--- START ---

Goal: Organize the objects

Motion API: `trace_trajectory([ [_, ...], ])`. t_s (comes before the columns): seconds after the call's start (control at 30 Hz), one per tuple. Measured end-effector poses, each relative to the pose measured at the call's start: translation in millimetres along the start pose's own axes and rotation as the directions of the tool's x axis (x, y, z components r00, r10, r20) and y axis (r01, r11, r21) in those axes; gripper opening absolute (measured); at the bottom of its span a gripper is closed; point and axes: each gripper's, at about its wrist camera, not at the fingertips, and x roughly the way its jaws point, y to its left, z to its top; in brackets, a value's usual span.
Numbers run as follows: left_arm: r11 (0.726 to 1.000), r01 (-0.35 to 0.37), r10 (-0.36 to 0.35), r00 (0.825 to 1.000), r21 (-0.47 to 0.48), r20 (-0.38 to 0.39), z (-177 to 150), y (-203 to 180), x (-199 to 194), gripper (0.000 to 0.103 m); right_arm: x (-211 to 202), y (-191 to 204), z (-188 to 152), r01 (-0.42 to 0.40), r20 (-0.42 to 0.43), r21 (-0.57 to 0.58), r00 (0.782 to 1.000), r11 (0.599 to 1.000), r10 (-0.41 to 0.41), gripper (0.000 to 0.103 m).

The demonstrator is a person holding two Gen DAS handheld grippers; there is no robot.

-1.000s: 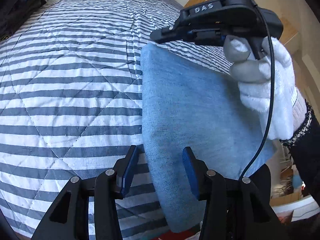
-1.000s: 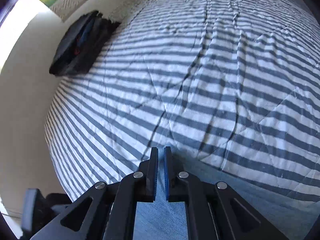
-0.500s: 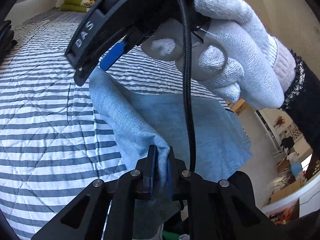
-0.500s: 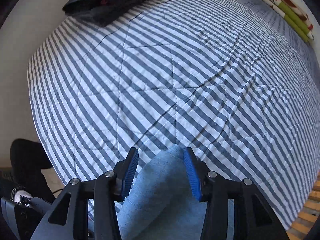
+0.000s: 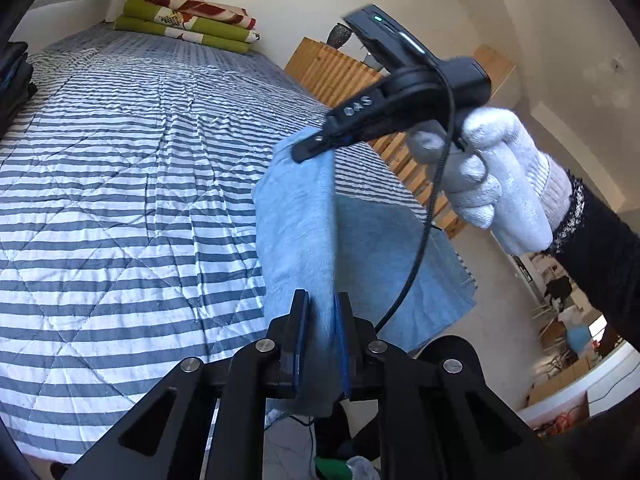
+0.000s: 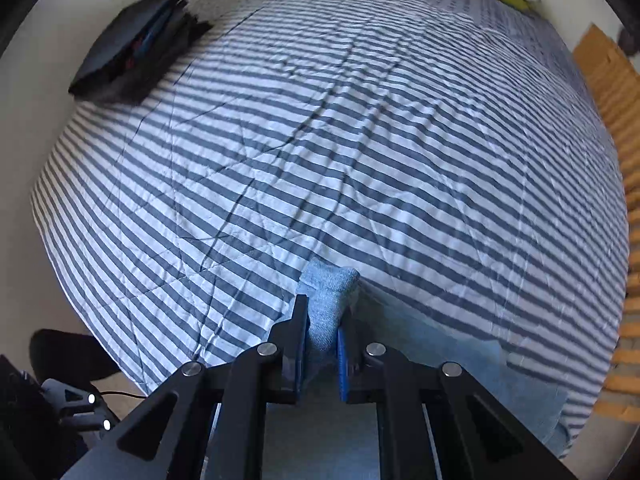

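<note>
While the blue towel [image 5: 296, 216] is hanging lifted above the near edge of the striped bed [image 5: 120, 184], the left gripper [image 5: 320, 344] is pinching one bunched corner, though its jaws are easing slightly apart, and the right gripper [image 6: 323, 354] is closing tight on another corner. Judging by this, the organizing is only getting started: the towel is being held up unfolded and is not yet lying in place. A dark bundle [image 6: 132, 48] and folded green bedding [image 5: 188, 20] are sitting at the bed's far edges, apparently already arranged.
</note>
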Motion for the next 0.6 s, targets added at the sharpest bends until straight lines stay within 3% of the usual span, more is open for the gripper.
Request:
trace_trajectory([
  [0.13,1.0,0.031,-0.031,0.999,0.002,-0.026,-7,-3,2,0.014,-10,-39,-30,-0.095,0.044,0.162,0.995,0.982,0.089,0.01],
  [0.27,0.996,0.058,-0.055,0.998,0.066,-0.037,-11,-33,9,0.014,-16,-43,-42,-0.126,0.085,0.211,0.99,0.969,0.11,0.01],
  [0.4,0.99,0.023,-0.018,0.999,0.137,-0.04,-21,-53,2,0.014,-22,-33,-35,-0.143,0.1,0.196,0.987,0.97,0.125,0.01],
  [0.6,0.999,-0.047,0.048,0.999,0.016,-0.016,-27,-16,-24,0.012,-23,15,-2,-0.208,0.126,0.104,0.973,0.973,0.195,0.01],
])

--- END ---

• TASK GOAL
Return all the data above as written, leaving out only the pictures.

• RESPONSE TO THIS EXERCISE
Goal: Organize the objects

Motion API: `trace_trajectory([ [_, ...], ])`. t_s (comes before the columns): seconds after the call's start (control at 30 Hz), one per tuple. Measured end-effector poses, each relative to the pose measured at the call's start: translation in millimetres along the start pose's own axes and rotation as the directions of the tool's x axis (x, y, z components r00, r10, r20) and y axis (r01, r11, r21) in those axes; gripper opening absolute (measured); at the bottom of its span a gripper is closed; point and axes: each gripper's, at about its wrist camera, not at the fingertips, and x roughly the way its jaws point, y to its left, z to its top; in brackets, a value's usual span.
Numbers run as follows: left_arm: r11 (0.726 to 1.000), r01 (-0.35 to 0.37), r10 (-0.36 to 0.35), r00 (0.825 to 1.000), r21 (-0.47 to 0.48), r20 (-0.38 to 0.39), z (-177 to 150), y (-203 to 180), x (-199 to 194), gripper (0.000 to 0.103 m); right_arm: x (-211 to 202), y (-191 to 204), z (-188 to 152), r01 (-0.42 to 0.40), r20 (-0.42 to 0.43), r21 (-0.57 to 0.58), r00 (0.782 to 1.000), r11 (0.599 to 1.000), r10 (-0.41 to 0.41), gripper (0.000 to 0.103 m).

The demonstrator is a person holding two Gen DAS handheld grippers; there is no robot.

-1.000s: 
-1.000s: 
-0.500s: 
-0.500s: 
+0.000s: 
+0.000s: 

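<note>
While the blue towel [image 5: 296, 216] is hanging lifted above the near edge of the striped bed [image 5: 120, 184], the left gripper [image 5: 320, 344] is pinching one bunched corner, though its jaws are easing slightly apart, and the right gripper [image 6: 323, 354] is closing tight on another corner. Judging by this, the organizing is only getting started: the towel is being held up unfolded and is not yet lying in place. A dark bundle [image 6: 132, 48] and folded green bedding [image 5: 188, 20] are sitting at the bed's far edges, apparently already arranged.
</note>
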Motion for the next 0.6 s, targets added at the sharpest bends until straight lines stay within 3% of the usual span, more is open for the gripper.
Request:
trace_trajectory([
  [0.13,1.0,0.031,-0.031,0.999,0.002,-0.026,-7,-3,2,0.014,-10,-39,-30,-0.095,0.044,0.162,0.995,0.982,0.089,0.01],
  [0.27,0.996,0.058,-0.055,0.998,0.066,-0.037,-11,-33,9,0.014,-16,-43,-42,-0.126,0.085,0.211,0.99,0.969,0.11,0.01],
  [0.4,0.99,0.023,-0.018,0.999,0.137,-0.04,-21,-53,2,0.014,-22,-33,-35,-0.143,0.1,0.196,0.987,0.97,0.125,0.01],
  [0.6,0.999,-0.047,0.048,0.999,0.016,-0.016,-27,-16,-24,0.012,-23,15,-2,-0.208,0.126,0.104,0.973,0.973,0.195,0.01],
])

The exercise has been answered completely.